Comparing two strings with low/no consistency

Question

I have two strings

a = 'Test - 4567: Controlling_robotic_hand_with_Arduino_uno'
b = 'Controlling robotic hand'

I need to check if they match and print out the result accordingly. As b is the string I want checked in a, the result should print out 'Match' or 'Mis-match' accordingly. The code shoule not depend on the '_' in a, as they can be '-' or spaces as well. I have tried using fuzzywuzzy library and the fuzzy.token_set_ratio to calculate the ratio. From observation, I chose a value of 95 to be convincing. I want to know if there is another way to check this without using fuzzywuzzy, probably difflib. I tried using difflib and SequenceManager, but all I get is a word wise comparison and am unable to combine the result exactly.
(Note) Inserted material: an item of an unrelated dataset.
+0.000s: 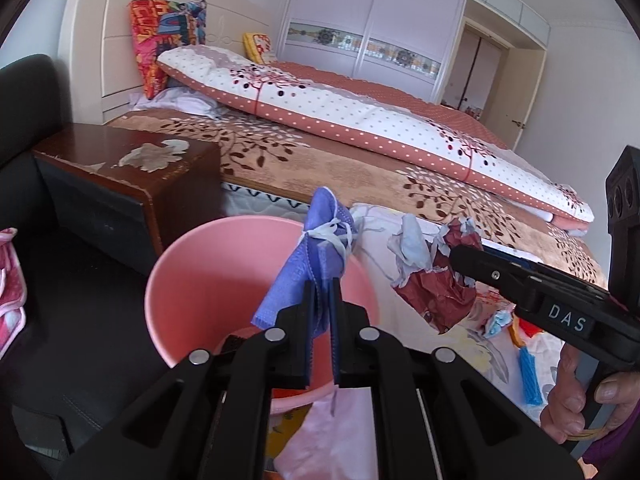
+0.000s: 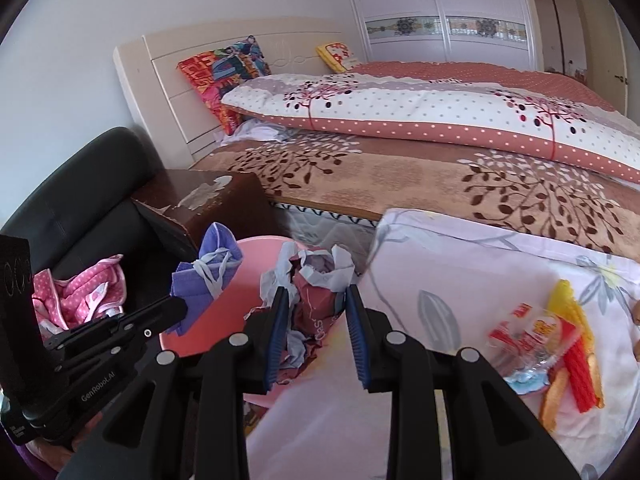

I have tried the following code.

from fuzzywuzzy import fuzzy
a = 'Test - 4567: robotic_hand_with_Arduino_uno_controlling_pos0_pos1'
b = 'Controlling from pos0 to pos1'
ratio = fuzzy.token_set_ratio(a.lower(), b.lower())
if ratio >= 95:
    print('Match')
else:
    print('Mis-Match')

output

'Mis-Match'

This gives a score of 64 while all of controlling, pos0 and pos1 are in a and in b and should give a match instead.

I tried this as this doesn't depend on the '_' or '-' or spaces.

It looks like you are not trying to see if texts `a` and `b` matches, but rather how much of `b` is contained in `a`. Is that correct? If so, you should probably at least change the title to your question. — norok2, Apr 12 '22 at 09:03

Amir Shamsi · Answer 1 · 2022-04-11T13:15:23.763

You can use gensim library implement MatchSemantic and write code like this as a function:

Initialization

if run the code for the first time a process-bar will go from 0% to 100% for downloading glove-wiki-gigaword-50 of the gensim and after that everything will be set and you can simply run the code

Code

from re import sub
import numpy as np
from gensim.utils import simple_preprocess
import gensim.downloader as api
from gensim.corpora import Dictionary
from gensim.models import TfidfModel
from gensim.similarities import SparseTermSimilarityMatrix, WordEmbeddingSimilarityIndex, SoftCosineSimilarity

def MatchSemantic(query_string, documents):
    stopwords = ['the', 'and', 'are', 'a']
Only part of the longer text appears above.